[WORK REQUEST]: Please print the entries below exactly, from the line with "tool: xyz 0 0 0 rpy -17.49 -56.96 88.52" through the line with "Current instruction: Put", including both of those lines and leaving out all others.
WORKING DATA section start
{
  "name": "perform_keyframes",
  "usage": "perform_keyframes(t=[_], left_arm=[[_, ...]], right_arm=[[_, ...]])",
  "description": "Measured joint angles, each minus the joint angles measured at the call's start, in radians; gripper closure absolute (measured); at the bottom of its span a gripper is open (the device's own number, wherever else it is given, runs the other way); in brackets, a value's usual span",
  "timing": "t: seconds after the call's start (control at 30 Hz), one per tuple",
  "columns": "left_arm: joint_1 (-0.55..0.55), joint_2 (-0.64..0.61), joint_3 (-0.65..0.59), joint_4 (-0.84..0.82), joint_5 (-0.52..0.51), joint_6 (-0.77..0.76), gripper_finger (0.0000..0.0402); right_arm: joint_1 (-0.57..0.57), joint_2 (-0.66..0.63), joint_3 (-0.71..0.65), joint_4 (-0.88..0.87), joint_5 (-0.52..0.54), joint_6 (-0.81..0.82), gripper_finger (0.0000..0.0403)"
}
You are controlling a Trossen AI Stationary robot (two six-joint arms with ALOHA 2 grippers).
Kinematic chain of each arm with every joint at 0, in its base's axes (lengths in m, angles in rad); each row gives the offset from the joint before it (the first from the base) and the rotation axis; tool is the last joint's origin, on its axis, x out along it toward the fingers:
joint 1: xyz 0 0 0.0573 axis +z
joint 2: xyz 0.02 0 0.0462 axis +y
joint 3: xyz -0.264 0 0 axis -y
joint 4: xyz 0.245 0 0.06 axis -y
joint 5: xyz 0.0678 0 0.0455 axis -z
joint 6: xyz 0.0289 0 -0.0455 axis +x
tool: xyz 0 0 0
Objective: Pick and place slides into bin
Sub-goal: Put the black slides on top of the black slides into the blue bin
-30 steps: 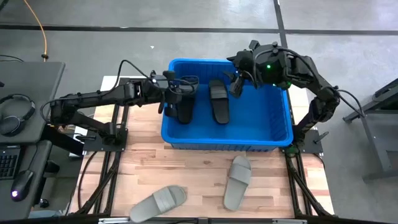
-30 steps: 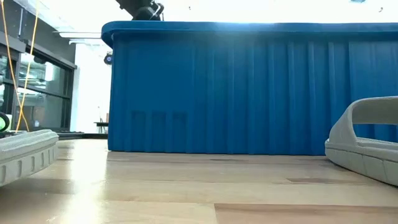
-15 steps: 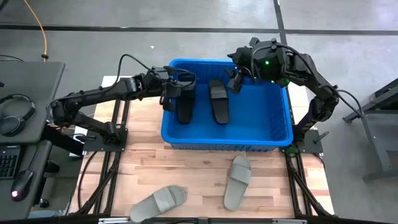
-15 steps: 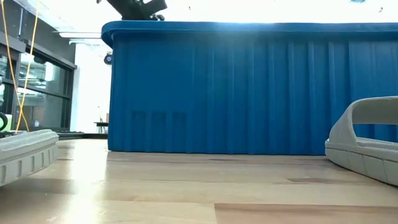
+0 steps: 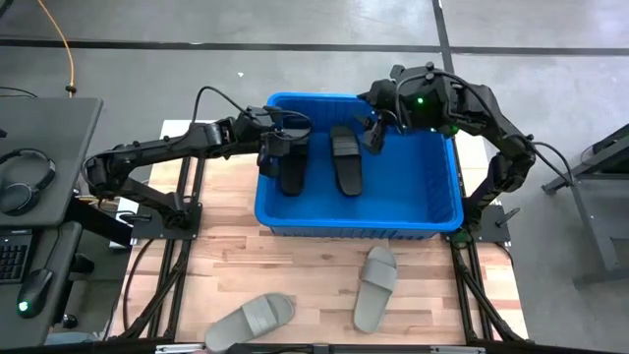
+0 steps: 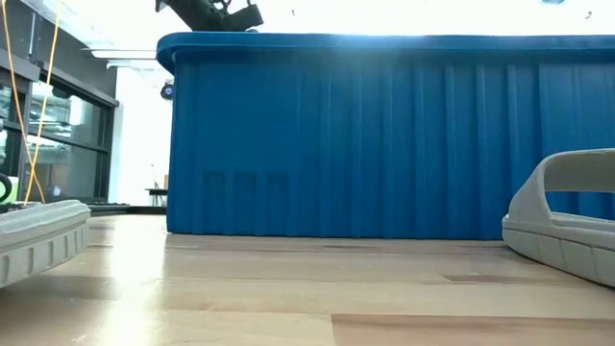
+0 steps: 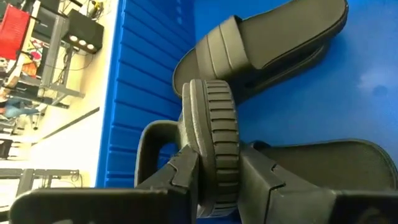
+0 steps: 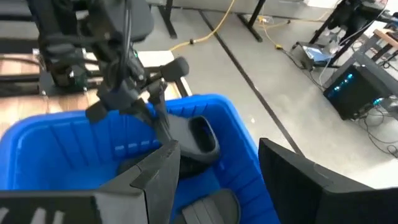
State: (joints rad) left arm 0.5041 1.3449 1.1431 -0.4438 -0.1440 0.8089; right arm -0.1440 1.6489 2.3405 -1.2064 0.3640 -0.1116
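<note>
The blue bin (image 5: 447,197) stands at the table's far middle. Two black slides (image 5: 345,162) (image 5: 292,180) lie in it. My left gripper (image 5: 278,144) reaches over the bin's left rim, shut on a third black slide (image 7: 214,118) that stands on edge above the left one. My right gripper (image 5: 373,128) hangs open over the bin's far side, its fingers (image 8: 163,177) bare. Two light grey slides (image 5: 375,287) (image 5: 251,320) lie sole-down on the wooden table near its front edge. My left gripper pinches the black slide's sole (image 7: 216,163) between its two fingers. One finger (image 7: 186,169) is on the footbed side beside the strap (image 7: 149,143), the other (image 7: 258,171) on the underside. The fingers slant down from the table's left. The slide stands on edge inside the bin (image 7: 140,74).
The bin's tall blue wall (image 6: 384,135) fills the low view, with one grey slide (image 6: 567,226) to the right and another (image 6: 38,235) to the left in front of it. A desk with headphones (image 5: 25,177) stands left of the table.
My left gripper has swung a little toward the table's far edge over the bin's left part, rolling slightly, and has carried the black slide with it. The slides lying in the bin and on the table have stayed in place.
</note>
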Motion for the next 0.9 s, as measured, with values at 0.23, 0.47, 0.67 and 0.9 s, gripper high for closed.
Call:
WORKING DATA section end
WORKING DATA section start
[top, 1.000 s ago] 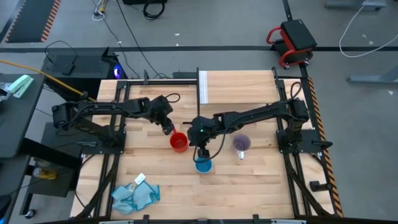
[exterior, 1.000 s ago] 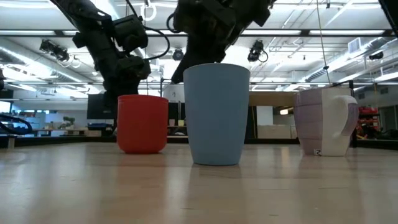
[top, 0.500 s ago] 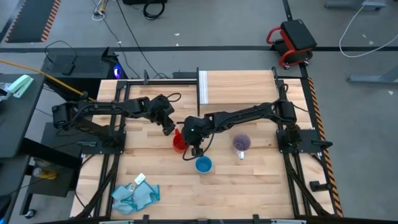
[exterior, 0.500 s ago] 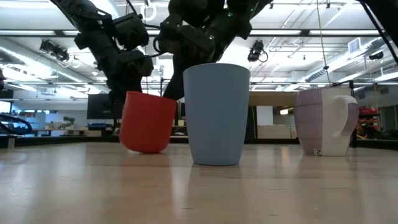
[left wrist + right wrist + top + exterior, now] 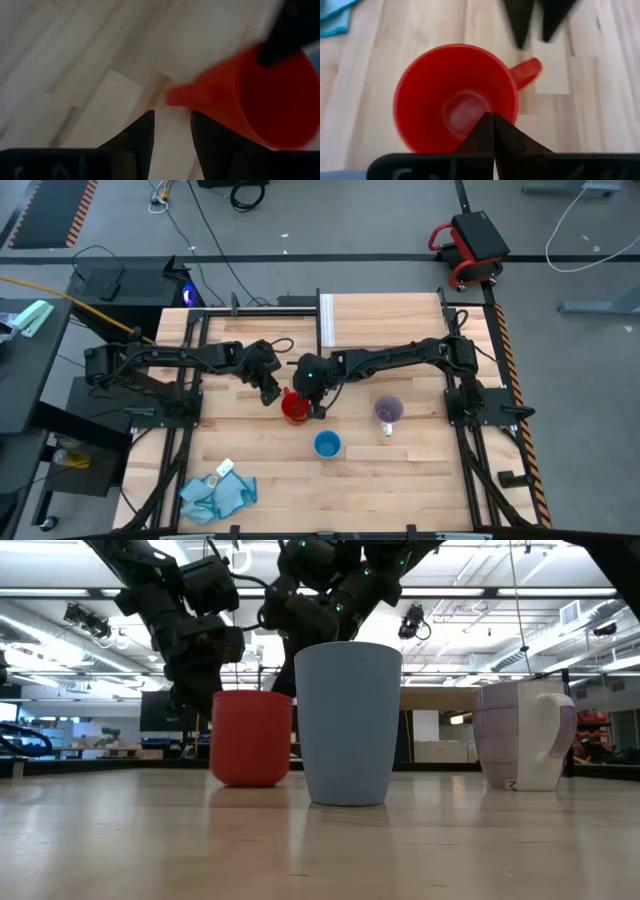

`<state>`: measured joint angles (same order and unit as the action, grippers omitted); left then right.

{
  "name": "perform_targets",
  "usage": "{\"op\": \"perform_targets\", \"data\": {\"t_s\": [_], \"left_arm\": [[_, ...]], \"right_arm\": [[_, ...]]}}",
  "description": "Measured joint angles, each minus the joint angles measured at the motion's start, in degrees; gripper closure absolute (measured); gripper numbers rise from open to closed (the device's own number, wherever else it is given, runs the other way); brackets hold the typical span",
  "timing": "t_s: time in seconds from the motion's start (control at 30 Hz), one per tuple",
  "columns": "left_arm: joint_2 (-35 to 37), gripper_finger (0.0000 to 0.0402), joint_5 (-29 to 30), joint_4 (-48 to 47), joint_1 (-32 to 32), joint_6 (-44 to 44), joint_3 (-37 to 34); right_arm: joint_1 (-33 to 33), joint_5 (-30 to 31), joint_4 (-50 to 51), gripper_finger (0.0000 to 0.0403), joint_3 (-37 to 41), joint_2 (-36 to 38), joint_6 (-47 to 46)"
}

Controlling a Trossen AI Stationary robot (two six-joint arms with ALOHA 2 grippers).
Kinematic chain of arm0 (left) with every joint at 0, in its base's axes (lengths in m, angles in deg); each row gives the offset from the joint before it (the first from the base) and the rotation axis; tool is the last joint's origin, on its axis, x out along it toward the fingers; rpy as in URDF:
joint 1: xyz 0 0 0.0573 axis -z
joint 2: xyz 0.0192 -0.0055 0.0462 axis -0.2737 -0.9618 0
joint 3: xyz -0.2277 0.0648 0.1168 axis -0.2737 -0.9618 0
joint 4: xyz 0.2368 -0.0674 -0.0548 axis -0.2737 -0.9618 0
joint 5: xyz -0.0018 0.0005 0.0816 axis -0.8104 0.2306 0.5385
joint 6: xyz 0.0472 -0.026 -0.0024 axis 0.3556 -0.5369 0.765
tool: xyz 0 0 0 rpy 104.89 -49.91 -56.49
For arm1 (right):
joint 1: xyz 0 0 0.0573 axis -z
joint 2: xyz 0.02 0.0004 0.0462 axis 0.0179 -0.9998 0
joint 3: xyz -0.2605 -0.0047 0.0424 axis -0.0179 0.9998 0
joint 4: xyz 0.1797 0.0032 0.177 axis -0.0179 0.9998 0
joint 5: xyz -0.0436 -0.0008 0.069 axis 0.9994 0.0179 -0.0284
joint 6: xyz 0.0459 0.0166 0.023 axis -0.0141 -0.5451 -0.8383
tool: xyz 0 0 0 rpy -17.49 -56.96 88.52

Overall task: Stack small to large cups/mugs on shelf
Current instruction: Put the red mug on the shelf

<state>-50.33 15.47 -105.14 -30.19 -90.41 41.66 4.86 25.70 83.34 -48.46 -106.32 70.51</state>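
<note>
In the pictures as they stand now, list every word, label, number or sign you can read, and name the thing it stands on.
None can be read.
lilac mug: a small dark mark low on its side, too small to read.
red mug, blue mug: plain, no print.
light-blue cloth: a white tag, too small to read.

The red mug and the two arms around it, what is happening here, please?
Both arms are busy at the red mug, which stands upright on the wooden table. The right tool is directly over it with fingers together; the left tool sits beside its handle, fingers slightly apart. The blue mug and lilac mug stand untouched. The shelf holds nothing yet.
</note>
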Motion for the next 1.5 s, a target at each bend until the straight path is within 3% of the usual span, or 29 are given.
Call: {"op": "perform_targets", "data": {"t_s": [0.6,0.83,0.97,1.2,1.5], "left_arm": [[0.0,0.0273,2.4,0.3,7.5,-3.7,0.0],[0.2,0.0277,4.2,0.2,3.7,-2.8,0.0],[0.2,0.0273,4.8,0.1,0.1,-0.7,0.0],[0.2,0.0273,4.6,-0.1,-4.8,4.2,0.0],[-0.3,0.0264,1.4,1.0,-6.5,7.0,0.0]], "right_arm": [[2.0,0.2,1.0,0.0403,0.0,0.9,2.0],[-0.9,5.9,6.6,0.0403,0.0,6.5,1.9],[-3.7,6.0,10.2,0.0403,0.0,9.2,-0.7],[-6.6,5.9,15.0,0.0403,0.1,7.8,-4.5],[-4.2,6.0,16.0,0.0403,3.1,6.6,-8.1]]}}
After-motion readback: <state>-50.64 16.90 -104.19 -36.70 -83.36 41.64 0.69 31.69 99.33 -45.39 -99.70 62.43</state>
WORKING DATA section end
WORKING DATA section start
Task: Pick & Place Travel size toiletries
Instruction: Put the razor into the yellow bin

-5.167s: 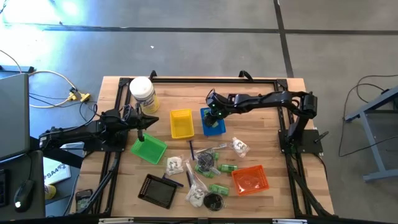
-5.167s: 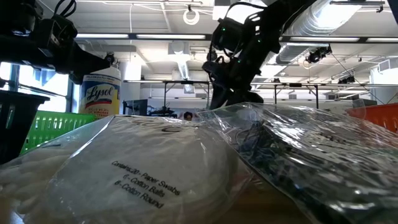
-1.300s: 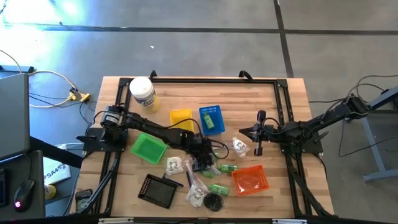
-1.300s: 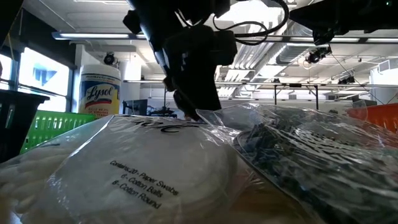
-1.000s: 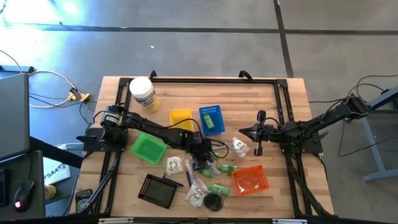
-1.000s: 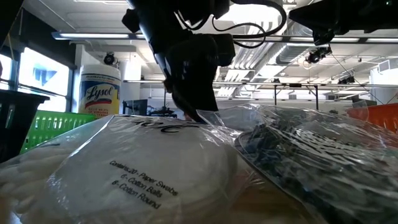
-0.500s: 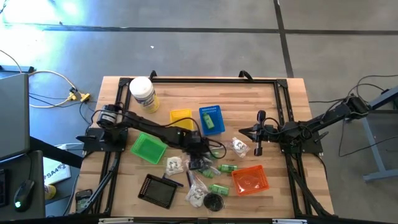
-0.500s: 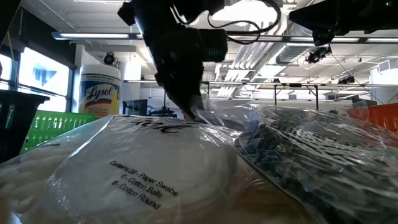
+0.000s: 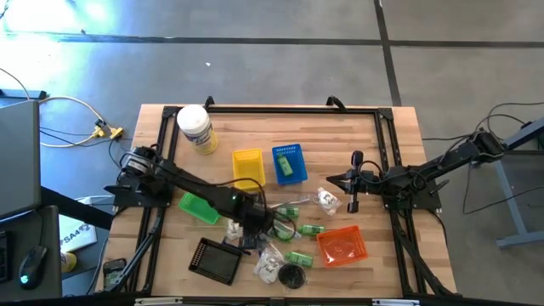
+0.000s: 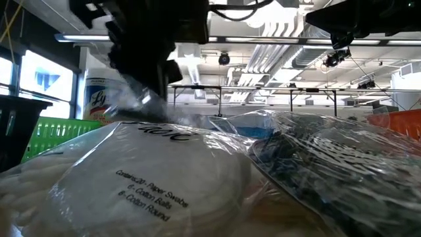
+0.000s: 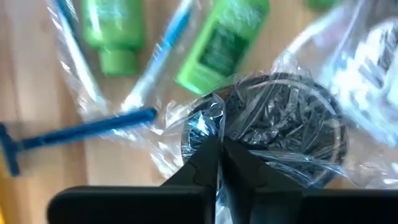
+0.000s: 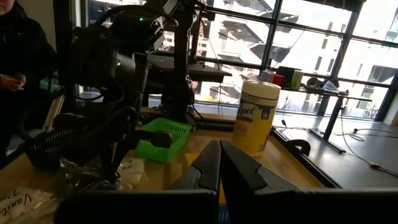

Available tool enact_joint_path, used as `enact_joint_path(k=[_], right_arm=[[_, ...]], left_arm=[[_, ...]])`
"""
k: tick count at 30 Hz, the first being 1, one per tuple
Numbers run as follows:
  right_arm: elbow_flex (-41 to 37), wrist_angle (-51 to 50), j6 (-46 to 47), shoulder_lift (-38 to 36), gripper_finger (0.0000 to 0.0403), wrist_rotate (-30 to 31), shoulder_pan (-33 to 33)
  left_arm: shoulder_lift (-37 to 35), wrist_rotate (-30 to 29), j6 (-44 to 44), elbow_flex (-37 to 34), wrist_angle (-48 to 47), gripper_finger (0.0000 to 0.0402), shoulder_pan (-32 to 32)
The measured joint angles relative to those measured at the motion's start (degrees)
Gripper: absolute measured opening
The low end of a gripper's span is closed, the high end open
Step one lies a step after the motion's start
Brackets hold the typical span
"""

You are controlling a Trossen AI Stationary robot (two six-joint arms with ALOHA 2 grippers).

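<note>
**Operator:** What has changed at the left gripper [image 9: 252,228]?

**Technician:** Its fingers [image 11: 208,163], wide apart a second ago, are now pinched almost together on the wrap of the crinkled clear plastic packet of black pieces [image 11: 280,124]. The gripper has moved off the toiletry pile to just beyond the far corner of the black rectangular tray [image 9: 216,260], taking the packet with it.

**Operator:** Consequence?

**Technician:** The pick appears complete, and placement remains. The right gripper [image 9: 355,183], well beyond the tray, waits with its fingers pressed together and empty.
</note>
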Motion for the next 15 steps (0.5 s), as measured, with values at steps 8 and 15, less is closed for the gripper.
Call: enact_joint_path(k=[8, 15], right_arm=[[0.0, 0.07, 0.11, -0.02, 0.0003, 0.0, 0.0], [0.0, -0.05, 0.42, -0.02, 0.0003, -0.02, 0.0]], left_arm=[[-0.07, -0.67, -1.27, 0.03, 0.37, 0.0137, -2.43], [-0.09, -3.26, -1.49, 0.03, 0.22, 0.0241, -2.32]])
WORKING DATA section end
[YOUR RESPONSE]:
tool: xyz 0 0 0 rpy -17.49 -56.96 88.52

Overall task: Stack small to large cups/mugs on shelf
Current instruction: Put the red mug on the shelf

The exercise has been answered completely.